• [Problem statement] Return exactly the final stretch of the records below, opening with the line that contains "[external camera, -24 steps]" and closing with the last line.

• [Records for the exercise]
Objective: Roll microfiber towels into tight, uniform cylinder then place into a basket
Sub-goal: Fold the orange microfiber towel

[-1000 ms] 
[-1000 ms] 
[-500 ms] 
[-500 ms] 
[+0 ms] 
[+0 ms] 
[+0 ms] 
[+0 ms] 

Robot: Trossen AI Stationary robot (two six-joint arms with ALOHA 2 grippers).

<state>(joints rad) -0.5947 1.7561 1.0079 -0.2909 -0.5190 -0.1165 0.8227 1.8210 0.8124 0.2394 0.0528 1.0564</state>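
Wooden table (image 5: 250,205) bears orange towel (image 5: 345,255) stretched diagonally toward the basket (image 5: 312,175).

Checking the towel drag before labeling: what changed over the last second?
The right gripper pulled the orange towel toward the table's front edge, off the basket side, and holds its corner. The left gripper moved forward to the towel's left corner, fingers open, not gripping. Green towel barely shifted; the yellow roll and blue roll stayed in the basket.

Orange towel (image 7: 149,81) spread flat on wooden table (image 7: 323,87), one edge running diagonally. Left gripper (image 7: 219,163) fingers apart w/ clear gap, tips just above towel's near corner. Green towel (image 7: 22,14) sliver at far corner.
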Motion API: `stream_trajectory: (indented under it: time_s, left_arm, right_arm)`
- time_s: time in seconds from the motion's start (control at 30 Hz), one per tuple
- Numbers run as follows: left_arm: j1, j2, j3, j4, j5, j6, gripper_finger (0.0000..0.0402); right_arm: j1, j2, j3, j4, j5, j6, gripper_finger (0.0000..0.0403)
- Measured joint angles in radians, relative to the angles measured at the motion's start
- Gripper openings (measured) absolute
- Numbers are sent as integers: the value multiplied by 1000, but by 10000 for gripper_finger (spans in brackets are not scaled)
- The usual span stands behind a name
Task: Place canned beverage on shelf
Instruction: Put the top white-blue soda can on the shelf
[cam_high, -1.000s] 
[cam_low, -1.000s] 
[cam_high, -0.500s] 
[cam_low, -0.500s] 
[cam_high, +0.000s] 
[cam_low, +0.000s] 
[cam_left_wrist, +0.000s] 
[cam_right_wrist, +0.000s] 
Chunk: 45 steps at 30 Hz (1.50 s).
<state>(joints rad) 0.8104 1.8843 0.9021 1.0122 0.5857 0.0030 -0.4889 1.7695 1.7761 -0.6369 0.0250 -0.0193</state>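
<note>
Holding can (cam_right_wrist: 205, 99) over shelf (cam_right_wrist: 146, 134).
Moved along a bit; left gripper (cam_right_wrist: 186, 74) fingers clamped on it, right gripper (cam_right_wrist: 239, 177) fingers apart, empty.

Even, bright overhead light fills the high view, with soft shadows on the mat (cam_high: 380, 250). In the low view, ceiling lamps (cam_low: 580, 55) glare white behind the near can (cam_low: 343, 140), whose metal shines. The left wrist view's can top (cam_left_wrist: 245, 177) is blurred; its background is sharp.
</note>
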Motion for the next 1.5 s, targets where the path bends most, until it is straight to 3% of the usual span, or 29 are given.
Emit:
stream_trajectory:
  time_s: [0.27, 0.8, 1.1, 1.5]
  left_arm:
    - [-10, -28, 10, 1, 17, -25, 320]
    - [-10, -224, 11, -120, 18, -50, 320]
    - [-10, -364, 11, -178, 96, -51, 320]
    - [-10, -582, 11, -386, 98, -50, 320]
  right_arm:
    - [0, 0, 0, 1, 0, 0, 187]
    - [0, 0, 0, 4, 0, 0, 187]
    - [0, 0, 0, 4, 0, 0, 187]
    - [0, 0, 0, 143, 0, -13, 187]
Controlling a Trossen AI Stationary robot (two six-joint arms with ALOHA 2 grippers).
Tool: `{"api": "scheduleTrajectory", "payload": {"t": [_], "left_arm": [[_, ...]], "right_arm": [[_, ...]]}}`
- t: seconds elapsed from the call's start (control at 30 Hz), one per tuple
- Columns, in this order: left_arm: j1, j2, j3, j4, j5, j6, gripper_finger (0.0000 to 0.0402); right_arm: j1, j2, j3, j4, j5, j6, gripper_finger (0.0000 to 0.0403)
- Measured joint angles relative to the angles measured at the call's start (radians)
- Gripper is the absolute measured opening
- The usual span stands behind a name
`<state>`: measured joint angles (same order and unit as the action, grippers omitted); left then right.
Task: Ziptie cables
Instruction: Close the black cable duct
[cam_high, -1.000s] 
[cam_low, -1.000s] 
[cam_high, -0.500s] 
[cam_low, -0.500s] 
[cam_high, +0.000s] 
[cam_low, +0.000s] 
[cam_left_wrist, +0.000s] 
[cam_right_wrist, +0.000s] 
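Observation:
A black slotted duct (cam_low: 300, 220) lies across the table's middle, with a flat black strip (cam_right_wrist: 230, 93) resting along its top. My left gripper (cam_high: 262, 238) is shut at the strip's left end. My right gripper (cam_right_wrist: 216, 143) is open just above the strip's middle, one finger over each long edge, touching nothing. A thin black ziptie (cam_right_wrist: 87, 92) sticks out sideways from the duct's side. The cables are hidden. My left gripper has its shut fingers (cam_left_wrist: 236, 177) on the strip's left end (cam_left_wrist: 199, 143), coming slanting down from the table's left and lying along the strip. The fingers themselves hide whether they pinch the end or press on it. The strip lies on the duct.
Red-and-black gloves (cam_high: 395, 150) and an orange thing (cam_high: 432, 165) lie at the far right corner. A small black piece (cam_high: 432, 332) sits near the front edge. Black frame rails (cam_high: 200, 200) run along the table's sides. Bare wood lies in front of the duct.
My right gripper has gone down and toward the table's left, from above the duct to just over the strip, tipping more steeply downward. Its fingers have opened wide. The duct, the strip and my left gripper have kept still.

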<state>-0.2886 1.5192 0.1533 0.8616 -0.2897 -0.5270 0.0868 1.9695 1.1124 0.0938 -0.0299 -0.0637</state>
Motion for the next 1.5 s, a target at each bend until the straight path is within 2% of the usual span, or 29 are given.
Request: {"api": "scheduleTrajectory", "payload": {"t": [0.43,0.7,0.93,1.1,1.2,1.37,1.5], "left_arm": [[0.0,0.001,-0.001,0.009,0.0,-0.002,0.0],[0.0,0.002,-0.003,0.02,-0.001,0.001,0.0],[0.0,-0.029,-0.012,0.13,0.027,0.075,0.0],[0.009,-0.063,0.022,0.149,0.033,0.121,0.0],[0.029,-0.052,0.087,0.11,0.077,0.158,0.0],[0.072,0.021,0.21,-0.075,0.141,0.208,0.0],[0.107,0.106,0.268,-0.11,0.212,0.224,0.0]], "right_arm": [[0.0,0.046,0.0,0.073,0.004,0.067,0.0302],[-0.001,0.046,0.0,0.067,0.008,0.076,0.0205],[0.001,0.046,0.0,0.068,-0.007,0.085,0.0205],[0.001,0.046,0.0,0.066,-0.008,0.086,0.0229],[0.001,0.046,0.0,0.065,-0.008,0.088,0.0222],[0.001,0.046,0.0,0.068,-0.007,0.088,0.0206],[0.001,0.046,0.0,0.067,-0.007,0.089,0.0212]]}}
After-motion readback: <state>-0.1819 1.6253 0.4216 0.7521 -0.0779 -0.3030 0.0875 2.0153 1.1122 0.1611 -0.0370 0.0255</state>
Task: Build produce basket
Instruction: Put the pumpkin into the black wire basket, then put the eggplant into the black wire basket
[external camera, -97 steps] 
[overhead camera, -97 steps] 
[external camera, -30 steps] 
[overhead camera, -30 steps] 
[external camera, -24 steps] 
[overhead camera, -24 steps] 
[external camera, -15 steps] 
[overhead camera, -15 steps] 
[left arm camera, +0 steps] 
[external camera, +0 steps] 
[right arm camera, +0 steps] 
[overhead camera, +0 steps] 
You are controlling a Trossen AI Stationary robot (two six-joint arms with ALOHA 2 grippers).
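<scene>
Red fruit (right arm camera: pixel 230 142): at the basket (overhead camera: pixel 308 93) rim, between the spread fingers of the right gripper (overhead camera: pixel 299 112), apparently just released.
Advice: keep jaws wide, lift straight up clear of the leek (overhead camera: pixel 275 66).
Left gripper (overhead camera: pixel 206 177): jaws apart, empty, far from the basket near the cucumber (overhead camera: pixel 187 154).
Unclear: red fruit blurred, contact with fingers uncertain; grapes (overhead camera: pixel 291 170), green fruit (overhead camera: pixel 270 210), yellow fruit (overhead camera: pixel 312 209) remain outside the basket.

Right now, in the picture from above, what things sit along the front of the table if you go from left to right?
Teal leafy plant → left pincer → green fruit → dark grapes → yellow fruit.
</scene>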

• [Written response]
[external camera, -24 steps] 
[overhead camera, -24 steps] 
[external camera, -15 steps] 
[overhead camera, -15 steps] 
[left arm camera, +0 steps] 
[external camera, +0 steps] 
[right arm camera, +0 steps] 
[overhead camera, +0 steps] 
You are controlling a Trossen AI Stationary robot (two six-joint arms with ALOHA 2 grippers).
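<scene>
Red fruit (right arm camera: pixel 230 142): at the basket (overhead camera: pixel 308 93) rim, between the spread fingers of the right gripper (overhead camera: pixel 299 112), apparently just released.
Advice: keep jaws wide, lift straight up clear of the leek (overhead camera: pixel 275 66).
Left gripper (overhead camera: pixel 206 177): jaws apart, empty, far from the basket near the cucumber (overhead camera: pixel 187 154).
Unclear: red fruit blurred, contact with fingers uncertain; grapes (overhead camera: pixel 291 170), green fruit (overhead camera: pixel 270 210), yellow fruit (overhead camera: pixel 312 209) remain outside the basket.

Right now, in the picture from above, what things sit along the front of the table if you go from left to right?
Teal leafy plant → left pincer → green fruit → dark grapes → yellow fruit.
</scene>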

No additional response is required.